Accelerated Benefit: Some companies provide "accelerated death benefits," also known as "living benefits." This feature allows you, under certain circumstances, to receive a portion of the proceeds of your life insurance policy before you die. Such circumstances include terminal or catastrophic illness, the need for long-term care, or confinement to a nursing home.

Accident: An unexpected event that causes injury.

Accident Hospital Indemnity Policy (AHIP): Pays a dollar amount for each day an Insured person is in the hospital due to an accident. Usually the benefit is paid directly to the insured to help offset costs incurred from hospital stays. It is often used to pay expenses not covered by major medical insurance. It may also provide accidental death coverage and other benefits such as extended care services.

Accidental Death: Loss of life which results from bodily injury caused by an accident.

Accidental Death Insurance: Coverage for death which results directly from an accident. (Different from life insurance.)

Accrue: The accumulation of dividends and interest held in a policy issued by a participating life insurance company.

Act of God: Certain acts of nature, such as earthquakes, floods or hurricanes, that are beyond human control.

Actuary: A mathematician employed by an insurance company to calculate premiums, reserves, dividends and insurance, pension and annuity rates, using risk factors obtained from experience tables.

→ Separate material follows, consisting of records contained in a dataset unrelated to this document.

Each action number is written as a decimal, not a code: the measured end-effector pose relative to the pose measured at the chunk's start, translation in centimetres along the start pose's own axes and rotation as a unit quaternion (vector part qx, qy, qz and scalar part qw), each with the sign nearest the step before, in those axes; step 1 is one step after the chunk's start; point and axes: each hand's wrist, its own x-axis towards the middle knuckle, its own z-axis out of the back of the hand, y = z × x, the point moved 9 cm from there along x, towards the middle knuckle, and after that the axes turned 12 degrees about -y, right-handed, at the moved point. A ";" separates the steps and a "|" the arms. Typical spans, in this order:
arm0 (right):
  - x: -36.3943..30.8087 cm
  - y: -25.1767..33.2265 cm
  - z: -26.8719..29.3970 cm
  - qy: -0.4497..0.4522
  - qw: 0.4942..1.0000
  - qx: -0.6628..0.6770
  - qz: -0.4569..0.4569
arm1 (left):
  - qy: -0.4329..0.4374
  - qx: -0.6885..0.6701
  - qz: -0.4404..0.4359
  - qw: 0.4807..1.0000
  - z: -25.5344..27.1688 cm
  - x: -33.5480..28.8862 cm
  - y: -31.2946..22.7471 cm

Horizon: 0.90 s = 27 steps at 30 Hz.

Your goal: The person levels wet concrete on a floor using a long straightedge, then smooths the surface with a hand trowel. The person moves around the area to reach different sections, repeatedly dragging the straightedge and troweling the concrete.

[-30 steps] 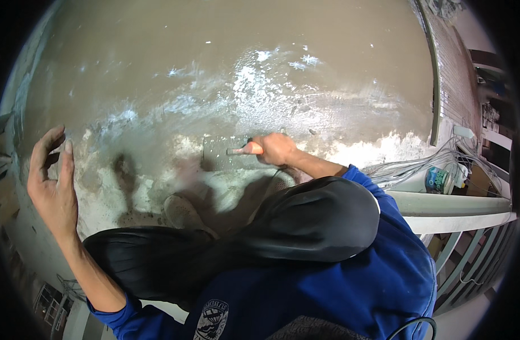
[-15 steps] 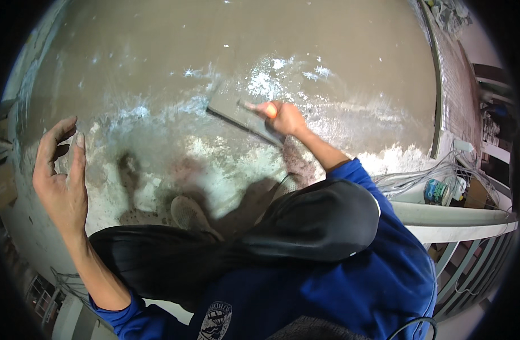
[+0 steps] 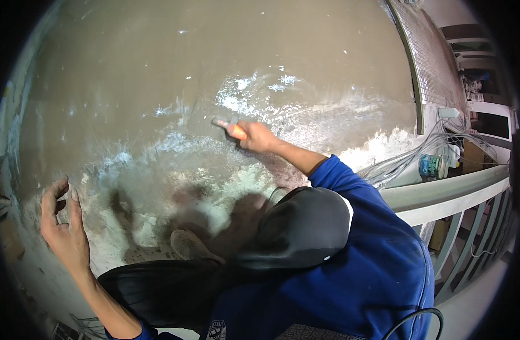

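A plastering trowel [image 3: 236,132] with an orange handle is in my right hand [image 3: 257,137], fingers wrapped round the grip. Its flat grey blade [image 3: 202,119] lies against the wet grey-brown cement coat [image 3: 135,68] and nearly blends into it. Glossy highlights and rough streaks show around the blade. At the far left, my left hand [image 3: 67,226] is raised and holds nothing, its fingers loosely bent and apart. Below the trowel, the surface turns into a rough, whitish blotchy band [image 3: 158,198] with dark shadows on it.
A straight strip [image 3: 410,62] edges the coat on the right, beside a mesh-patterned panel [image 3: 429,62]. Grey cables [image 3: 404,153], a tub [image 3: 429,166] and a white bottle [image 3: 454,156] sit near a pale railing [image 3: 458,198]. My bent knee [image 3: 311,226] and one shoe [image 3: 189,243] are close below.
My right hand and the trowel have moved left and slightly down in the picture. The blade's dark lower edge, visible before, now lies flatter. The whole view has shifted; my left hand keeps its pose.
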 end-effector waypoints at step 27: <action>-7.8 0.5 58.4 -0.573 0.818 -0.020 0.047 | 0.038 0.000 -0.002 0.999 -2.0 0.9 -0.6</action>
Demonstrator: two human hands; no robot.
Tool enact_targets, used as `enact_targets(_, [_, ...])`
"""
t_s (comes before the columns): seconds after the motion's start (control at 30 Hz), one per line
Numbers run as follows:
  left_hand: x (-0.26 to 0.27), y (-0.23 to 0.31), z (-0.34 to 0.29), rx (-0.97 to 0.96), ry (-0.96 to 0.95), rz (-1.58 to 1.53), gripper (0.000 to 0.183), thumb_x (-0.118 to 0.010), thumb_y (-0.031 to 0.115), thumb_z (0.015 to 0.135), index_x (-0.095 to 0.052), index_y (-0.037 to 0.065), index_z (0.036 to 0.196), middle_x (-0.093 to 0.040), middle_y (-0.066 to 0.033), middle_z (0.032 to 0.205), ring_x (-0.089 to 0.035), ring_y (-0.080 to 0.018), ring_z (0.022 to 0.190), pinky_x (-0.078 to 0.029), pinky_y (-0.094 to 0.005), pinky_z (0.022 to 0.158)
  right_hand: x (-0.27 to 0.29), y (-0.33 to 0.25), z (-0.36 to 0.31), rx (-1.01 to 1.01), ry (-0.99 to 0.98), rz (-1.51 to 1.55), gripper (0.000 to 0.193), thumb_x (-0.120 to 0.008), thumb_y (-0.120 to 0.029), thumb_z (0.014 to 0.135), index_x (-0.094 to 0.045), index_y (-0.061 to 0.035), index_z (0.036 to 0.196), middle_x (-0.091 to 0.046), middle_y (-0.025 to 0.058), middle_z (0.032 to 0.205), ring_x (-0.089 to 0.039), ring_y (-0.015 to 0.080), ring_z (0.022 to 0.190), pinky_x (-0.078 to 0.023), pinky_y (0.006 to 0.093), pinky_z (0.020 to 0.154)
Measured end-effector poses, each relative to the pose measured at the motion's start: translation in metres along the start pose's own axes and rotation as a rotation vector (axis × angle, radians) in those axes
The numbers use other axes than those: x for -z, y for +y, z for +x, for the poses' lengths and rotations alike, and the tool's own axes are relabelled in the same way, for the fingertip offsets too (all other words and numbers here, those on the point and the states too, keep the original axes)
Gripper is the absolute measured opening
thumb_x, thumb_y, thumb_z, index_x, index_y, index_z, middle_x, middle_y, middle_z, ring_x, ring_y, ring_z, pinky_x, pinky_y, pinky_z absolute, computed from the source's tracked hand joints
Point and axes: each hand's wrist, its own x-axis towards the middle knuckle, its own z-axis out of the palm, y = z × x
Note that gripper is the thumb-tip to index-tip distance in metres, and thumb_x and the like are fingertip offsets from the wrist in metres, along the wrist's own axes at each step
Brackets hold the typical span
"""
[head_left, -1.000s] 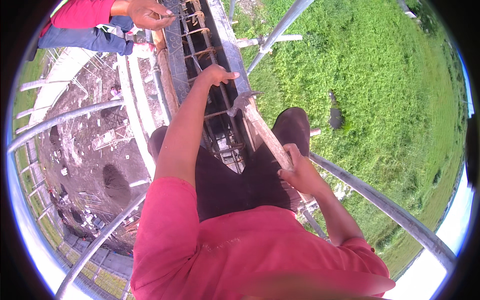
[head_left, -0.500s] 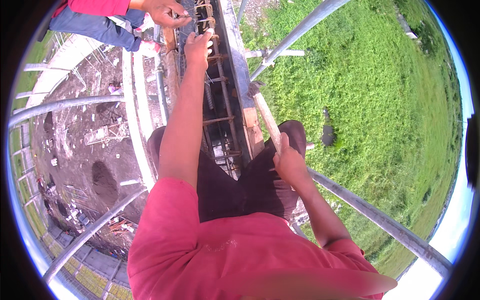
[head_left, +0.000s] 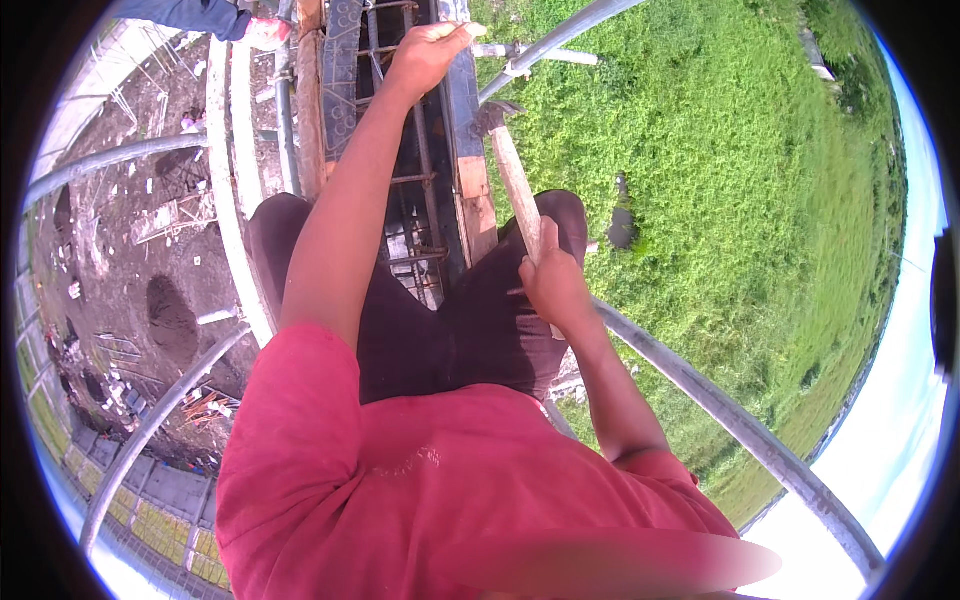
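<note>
We note the right hand (head_left: 555, 285) wrapped low around the hammer (head_left: 515, 185) handle — head up beside the formwork board (head_left: 470, 170). The left hand (head_left: 430, 50) is stretched forward, curled on the formwork's top edge — likely for bracing.

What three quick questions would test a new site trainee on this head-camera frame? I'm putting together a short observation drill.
1. True or false: the right hand is closed around the wooden handle of a hammer.
2. What does the left hand reach to? A) the scaffold tube B) the top edge of the beam formwork C) the grass
3. Fill in: between the formwork boards runs a cage of steel ____.

Key: 1 true; 2 B; 3 rebar.
</note>
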Motion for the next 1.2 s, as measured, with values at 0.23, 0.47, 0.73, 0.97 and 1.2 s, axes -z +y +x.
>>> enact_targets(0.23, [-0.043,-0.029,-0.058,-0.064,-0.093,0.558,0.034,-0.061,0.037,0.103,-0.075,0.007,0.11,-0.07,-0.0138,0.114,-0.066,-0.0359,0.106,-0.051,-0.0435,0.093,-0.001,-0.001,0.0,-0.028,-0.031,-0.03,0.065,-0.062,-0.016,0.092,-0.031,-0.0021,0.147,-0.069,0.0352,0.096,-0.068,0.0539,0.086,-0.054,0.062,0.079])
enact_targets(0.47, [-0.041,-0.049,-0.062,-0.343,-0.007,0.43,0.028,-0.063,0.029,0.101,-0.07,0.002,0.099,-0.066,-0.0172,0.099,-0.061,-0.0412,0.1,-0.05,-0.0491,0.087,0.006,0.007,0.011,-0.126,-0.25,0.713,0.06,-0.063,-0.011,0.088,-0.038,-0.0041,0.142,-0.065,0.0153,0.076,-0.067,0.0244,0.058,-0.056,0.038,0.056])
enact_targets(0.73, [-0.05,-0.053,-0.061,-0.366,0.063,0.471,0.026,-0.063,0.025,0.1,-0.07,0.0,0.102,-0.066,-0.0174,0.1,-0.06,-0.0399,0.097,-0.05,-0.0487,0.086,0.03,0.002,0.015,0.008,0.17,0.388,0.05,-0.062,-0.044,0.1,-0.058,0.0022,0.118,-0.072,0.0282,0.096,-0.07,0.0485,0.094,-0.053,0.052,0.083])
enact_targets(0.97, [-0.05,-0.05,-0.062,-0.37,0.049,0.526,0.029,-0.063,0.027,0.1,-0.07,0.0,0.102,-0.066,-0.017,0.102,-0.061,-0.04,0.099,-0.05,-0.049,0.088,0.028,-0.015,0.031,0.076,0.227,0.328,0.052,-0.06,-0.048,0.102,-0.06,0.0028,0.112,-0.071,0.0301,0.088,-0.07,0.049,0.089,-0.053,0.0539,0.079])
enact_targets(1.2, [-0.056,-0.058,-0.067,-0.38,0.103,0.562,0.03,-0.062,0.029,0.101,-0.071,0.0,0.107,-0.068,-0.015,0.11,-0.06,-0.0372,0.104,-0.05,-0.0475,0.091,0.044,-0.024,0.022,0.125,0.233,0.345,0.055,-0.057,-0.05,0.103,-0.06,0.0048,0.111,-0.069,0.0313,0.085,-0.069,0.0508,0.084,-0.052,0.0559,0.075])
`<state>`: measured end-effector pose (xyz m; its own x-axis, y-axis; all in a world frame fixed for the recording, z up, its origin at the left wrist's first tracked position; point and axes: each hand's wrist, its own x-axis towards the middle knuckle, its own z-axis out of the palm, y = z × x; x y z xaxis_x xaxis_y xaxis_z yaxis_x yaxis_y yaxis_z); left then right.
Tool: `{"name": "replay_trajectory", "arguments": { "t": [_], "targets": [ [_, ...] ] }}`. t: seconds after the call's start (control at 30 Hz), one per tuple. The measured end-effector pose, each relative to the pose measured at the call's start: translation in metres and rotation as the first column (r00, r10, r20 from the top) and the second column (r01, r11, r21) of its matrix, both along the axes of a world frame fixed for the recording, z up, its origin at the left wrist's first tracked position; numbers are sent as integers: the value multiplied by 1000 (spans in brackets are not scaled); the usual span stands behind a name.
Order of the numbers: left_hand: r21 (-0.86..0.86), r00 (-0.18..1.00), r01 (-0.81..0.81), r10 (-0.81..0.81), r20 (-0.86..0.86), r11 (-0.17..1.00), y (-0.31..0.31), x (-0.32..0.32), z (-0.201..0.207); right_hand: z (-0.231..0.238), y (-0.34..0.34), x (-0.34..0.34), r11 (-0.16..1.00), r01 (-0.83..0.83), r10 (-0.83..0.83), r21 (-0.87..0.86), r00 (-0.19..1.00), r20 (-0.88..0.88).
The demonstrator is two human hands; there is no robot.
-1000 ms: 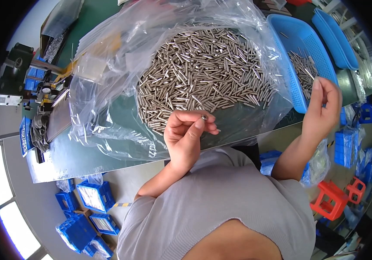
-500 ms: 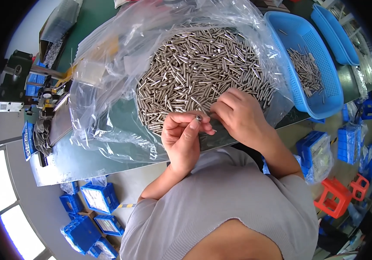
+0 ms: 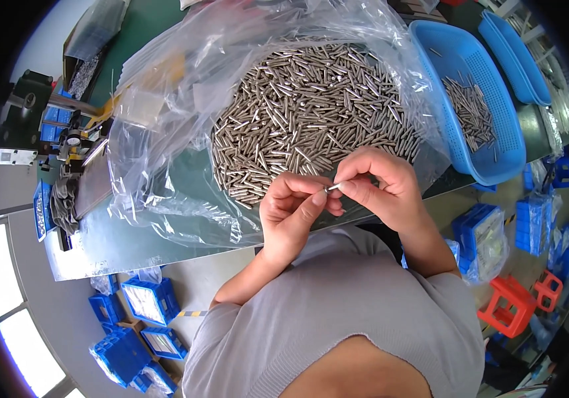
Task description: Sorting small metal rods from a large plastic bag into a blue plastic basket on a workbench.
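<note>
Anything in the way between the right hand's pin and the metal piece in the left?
Nothing visible: the pin, pinched in the right hand, points at the small metal piece in the left hand. Too small to tell whether they touch.

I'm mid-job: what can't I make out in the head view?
All in the head view:
Small metal part in the left hand: tiny, partly covered by fingers.
Thin rod, its end in the right hand: hidden by fingers.
Bottom of the pin heap: under upper layers.
Clear plastic bag, far side: cut by top edge.
</note>
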<state>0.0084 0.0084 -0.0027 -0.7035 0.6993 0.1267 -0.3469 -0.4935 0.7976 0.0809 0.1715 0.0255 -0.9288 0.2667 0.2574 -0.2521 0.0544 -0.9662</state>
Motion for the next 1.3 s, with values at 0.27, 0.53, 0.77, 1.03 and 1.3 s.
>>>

These tables are based both on the company's history of insurance claims and other industry and general statistical data.

Agent: See "Licensed Insurance Agent."

Aggregate Limit: In Liability Insurance, the maximum amount of coverage under the contract period, regardless of how many accidents occur.

Amendment: An official document that serves as a revision to the original policy.

American Council of Life Insurers (ACLI): Located in Washington, D.C., ACLI is an association of life insurers concerned with issues that affect the life insurance industry on the federal, state, or local level. It lobbies on behalf of the industry, and the information it compiles is available to the public.

Amortization: An accounting procedure that calculates for depreciation by gradually reducing the cost value of an asset through periodic charges to income.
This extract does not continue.